President Donald Trump won’t have to release his tax returns for California voters to see his name on their ballots next year, at least not yet.
A federal judge on Thursday temporarily suspended a new California law that was intended to force Trump to release five years of tax returns ahead of the state’s March 3, 2020 primary.
Trump’s lawyers argued in the U.S. District Court in Sacramento that the law was unconstitutional because the federal government has jurisdiction over eligibility requirements for candidates running for president.
State attorneys are expected to appeal the decision from Judge Morrison England, and the outcome could play a key role in whether other states decide to advance similar legislation. A separate case challenging California’s law is being considered in the state Supreme Court.
“We are encouraged that the federal court has tentatively concluded that a preliminary injunction should be granted,” said a statement from Jay Sekulow, an attorney representing the Trump campaign. “We look forward to the court’s written order. It remains our position that the law is unconstitutional because states are not permitted to add additional requirements for candidates for president, and that the law violated citizens’ 1st Amendment right of association.”
Attorneys representing California argued the state has the administrative authority to determine ballot access rules. They also said the public has a strong interest in seeing the president’s tax information, which Democrats believe could reveal troublesome business dealings.
England announced his decision in court and will release a formal written injunction by Oct. 1. Gov. Gavin Newsom signed the law in July.

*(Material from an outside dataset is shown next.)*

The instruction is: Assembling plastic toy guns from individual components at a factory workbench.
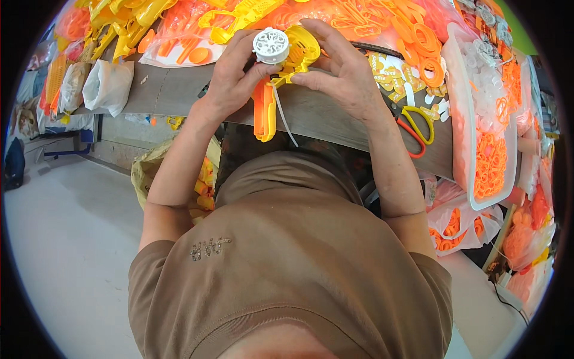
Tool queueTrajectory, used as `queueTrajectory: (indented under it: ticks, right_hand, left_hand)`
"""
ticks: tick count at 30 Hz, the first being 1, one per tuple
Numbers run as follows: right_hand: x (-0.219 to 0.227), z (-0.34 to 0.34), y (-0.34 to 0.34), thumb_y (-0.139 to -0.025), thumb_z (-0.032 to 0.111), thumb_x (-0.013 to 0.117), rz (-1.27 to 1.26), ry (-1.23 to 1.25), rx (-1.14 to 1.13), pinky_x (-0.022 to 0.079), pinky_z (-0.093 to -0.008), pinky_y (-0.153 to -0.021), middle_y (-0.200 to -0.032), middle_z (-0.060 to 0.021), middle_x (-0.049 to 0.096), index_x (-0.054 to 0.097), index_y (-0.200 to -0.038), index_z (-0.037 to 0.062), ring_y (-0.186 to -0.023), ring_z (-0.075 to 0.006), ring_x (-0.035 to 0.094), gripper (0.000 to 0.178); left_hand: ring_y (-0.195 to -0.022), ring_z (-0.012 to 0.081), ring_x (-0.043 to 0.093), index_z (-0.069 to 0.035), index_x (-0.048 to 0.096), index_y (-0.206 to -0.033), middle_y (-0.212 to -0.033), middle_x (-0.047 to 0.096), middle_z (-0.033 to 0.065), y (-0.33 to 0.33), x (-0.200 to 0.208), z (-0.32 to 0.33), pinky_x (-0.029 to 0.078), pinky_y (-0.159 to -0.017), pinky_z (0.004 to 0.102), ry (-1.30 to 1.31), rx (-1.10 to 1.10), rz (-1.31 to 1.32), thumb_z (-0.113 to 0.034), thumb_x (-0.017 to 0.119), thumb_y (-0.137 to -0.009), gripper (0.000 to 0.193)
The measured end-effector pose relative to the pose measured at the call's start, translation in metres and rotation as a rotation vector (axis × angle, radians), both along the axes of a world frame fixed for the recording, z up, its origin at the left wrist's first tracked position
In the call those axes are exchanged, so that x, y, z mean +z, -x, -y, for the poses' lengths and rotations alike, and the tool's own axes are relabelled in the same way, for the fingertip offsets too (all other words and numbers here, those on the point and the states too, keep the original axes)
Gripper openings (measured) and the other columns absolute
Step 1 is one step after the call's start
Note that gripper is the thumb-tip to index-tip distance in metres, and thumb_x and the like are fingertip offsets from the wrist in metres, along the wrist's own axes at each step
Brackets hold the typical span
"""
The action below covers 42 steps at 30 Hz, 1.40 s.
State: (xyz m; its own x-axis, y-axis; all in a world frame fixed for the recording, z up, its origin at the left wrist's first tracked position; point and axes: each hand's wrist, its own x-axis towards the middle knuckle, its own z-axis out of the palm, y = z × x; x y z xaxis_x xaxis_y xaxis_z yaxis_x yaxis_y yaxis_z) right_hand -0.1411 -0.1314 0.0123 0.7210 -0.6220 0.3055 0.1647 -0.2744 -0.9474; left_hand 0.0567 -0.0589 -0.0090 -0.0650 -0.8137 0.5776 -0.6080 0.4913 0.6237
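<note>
A yellow shell (306, 48) is held up above the bench's near edge, between the two hands. A white wheel (271, 46) sits at its left side, and an orange handle (262, 113) points down below, with a thin white strip (285, 119) dangling beside it. The left hand (237, 72) is closed around the white wheel, thumb beneath it; whether it also grips the handle cannot be told. The right hand (338, 66) grips the shell's right side between thumb and fingers.

On the bench (164, 87), yellow parts (128, 21) and orange parts (418, 42) lie heaped beyond the hands. Gold labels (388, 75) and scissors (421, 128) lie to the right, near a white tub (460, 128) holding orange rings (491, 164). A white bag (107, 87) stands at the left. Below the bench, an open sack (142, 173) contains more pieces.
</note>
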Motion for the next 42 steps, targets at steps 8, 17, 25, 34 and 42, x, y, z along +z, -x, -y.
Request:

Jesse Melgar, a spokesman for Newsom, said in a statement that “states have a legal and moral duty to restore public confidence in government and ensure leaders seeking the highest offices meet minimal standards. The disclosure required by this law will shed light on conflicts of interest, self-dealing, or influence from domestic and foreign business interests.”
Under the temporary injunction, Secretary of State Alex Padilla is not allowed to implement the new law.
“We remain firm in our belief that SB 27 is constitutional and provides invaluable transparency for voters as they decide who will hold the most powerful office in the United States,” Padilla said in a statement. “We will determine our next course of action after the judge issues his written ruling.”
England’s decision also applied to four other lawsuits challenging the California law.
Attorney Harmeet Dhillon sued the state on behalf of the California Republican Party, Republican National Committee, Assemblywoman Melissa Melendez, R-Lake Elsinore and multiple voters. A conservative group called Judicial Watch, 2020 presidential candidate Rocky De La Fuente and another voter also challenged California’s law.
Dhillon met with Trump earlier this week when he visited the state for fundraisers. She said they discussed the ongoing lawsuit.
“The president was aware of the lawsuit and confident of victory,” Dhillon said. “The case law was very much on our side.”
At the hearing, England repeatedly questioned the timing of the law, saying lawmakers could have passed a bill before Trump was sworn into office, noting that former Gov. Jerry Brown did not publicly disclose his tax information as a candidate.
Attorneys representing California said Trump motivated the bill because he broke with decades of precedent by refusing to disclose his tax returns. They added, “None of the other candidates were serious contenders.”
England immediately interrupted, and attorneys from Trump’s campaign cited a veto from Brown himself in 2017 that claimed the law could set a “slippery slope” precedent and “may not be constitutional.”
England also questioned whether the federal law called the Ethics In Government Act, prevents states like California from imposing additional rules.
His written ruling could discourage several other states that are considering similar legislation.
At the time Newsom signed the law, 10 states had bills that would’ve forced Trump to release anywhere from one year to 10 years of tax returns in order to get on the primary ballot. California’s law called for presidential and gubernatorial candidates to disclose five years of tax information.
Proposals from Hawaii, Illinois, New Jersey, Rhode Island and Washington already cleared one chamber this year, according to records from the National Conference of State Legislatures’ Election Legislation Database.
Judicial Watch President Tom Fitton called California’s law an “obvious assault on President Trump.” Melendez praised the court’s decision, saying it would prevent other states from passing similar ballot requirements.
“It sends a message to other states who may be contemplating doing something similar: States cannot arbitrarily decide what qualifications a person must meet in order to make it onto the state’s primary ballot,” Melendez said.
The ruling is welcome news for California’s Republican Party, which feared GOP voters wouldn’t vote if Trump does not appear on 2020 ballots. Under the state’s top-two primary system, the two highest vote-getters advance to the general election, regardless of party affiliation.
Defenders of the law argued in court that it was “even-handed,” given it applied to all presidential and gubernatorial candidates, regardless of party. Of the 12 highest-polling Democratic presidential candidates, three would not currently qualify for a spot on California’s ballot. Former Housing and Urban Development Secretary Julián Castro, Hawaii Congresswoman Tulsi Gabbard and venture capitalist Andrew Yang have not yet disclosed their tax information.